Wettbewerbe abschaffen?
Manuel Pestalozzi
7. September 2020
Das Philosophische Seminar am Domplatz in Münster von Peter Böhm Architekten ist das Resultat eines Architekturwettbewerbs. (Foto © Lukas Roth)
Der Rat der bundesdeutschen Stadt Münster hat Ende August nicht – wie zunächst geplant – über die sofortige Abschaffung von Architektenwettbewerben um die Gestaltung von Schulen, Sporthallen und Kitas abgestimmt. Proteste von Architekt*innen sorgten für einen Aufschub. Doch vom Tisch ist die bizarre Idee damit noch nicht.

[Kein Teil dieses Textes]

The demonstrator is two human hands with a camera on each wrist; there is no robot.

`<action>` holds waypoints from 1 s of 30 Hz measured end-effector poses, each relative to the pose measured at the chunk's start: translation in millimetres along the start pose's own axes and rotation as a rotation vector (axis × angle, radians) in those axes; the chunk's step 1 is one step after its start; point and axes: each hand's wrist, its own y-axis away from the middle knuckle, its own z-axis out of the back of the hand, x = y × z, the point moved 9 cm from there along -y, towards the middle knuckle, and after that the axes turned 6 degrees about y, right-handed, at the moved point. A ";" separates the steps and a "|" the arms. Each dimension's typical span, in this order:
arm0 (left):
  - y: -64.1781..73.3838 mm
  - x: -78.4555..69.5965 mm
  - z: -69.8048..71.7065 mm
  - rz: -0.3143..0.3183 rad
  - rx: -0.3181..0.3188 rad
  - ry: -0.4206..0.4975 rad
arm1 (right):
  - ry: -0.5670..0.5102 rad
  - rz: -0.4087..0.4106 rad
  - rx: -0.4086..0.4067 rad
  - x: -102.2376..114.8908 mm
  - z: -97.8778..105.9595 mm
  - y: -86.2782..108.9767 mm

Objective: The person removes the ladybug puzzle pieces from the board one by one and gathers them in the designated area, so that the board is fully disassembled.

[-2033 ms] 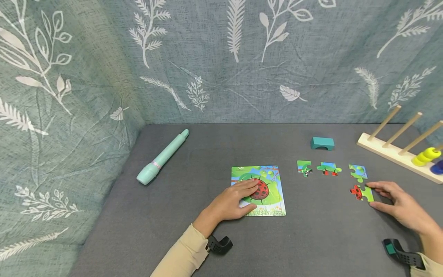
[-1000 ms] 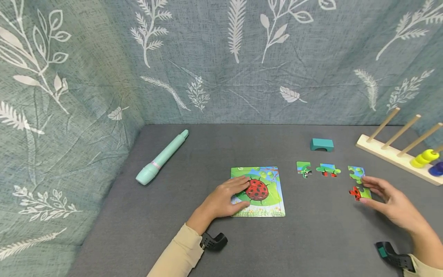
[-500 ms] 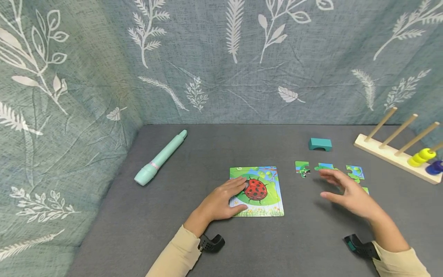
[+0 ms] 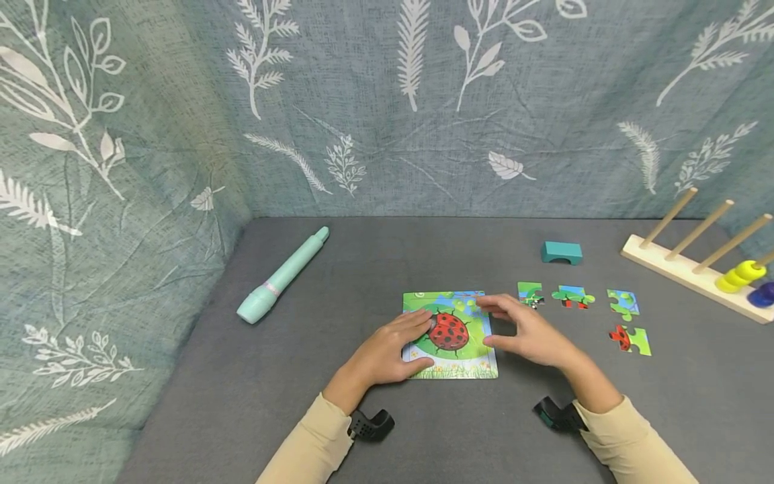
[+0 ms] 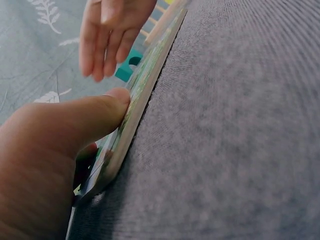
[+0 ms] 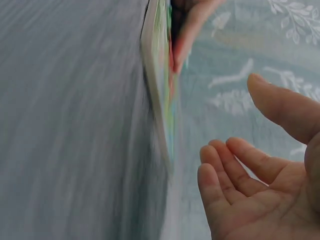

SPD- und CDU-Politiker*innen der Stadt sehen im Verzicht auf Wettbewerbe ein Mittel, um städtische Gebäude schneller und preiswerter errichten zu können, berichtet die Münstersche Zeitung. Dies rief die Berufsverbände BDA (Bund Deutscher Architekten), BDB (Bund Deutscher Baumeister) und MAIV (Münsterländer Architekten- und Ingenieurverein) auf den Plan, heftig waren ihre Reaktionen. In einem gemeinsamen «Brandbrief» an die Münsters Ratsparteien warnten sie entschieden vor einer Änderung der bisherigen Praxis.
In ihrem Schreiben widersprechen die Verbände der Meinung, dass man mit einem Verzicht auf Wettbewerbe Zeit sparen könne. Diese machten nicht selten die ansonsten erforderlichen und mitunter langwierigen Beratungen im Gestaltungsbeirat überflüssig. Auch bei den Kosten sind BDA, BDB und MAIV anderer Meinung. Die Stadt Münster habe über Architekturwettbewerbe eine Vielzahl von qualitätsvollen Schulbau- und Sporthallenprojekten realisieren können, die im Zeit- und Kostenrahmen geblieben seien. Ausserdem erinnern die Verfasser*innen des Briefes daran, dass Wettbewerbe jungen Talenten die Chance geben, sich zu profilieren. Zu diesem Protestschreiben kam noch ein weiterer Brief: Ein Architekt hält darin CDU und SPD vor, sie wollten mit ihrem Vorstoss in Wahrheit nur von dem Unvermögen der Stadt ablenken und die Probleme seinem Berufsstand in die Schuhe schieben. Er bemängelt insbesondere die Schwammigkeit, mit der die Wettbewerbs-Aufgaben umrissen werden.
Gemäss der Münsterschen Zeitung deckt sich diese Kritik mit einer Erhebung des städtischen Amtes für Immobilienmanagement, über die mehrere Ausschüsse kontrovers diskutierten. Bemängelt wurde, dass es im Dreiecksverhältnis von Bauverwaltung, Politik und Nutzer*innen kaum möglich sei, zu verbindlichen Absprachen zu kommen. Beim Rat der Stadt hatten die Einwände schliesslich einen gewissen Erfolg: Die Entscheidung in der Sache ist zunächst zumindest aufgeschoben. Entschiedener, gemeinsamer Widerstand ist allerdings wohl weiter nötig, denn vom Tisch ist die Idee damit noch nicht.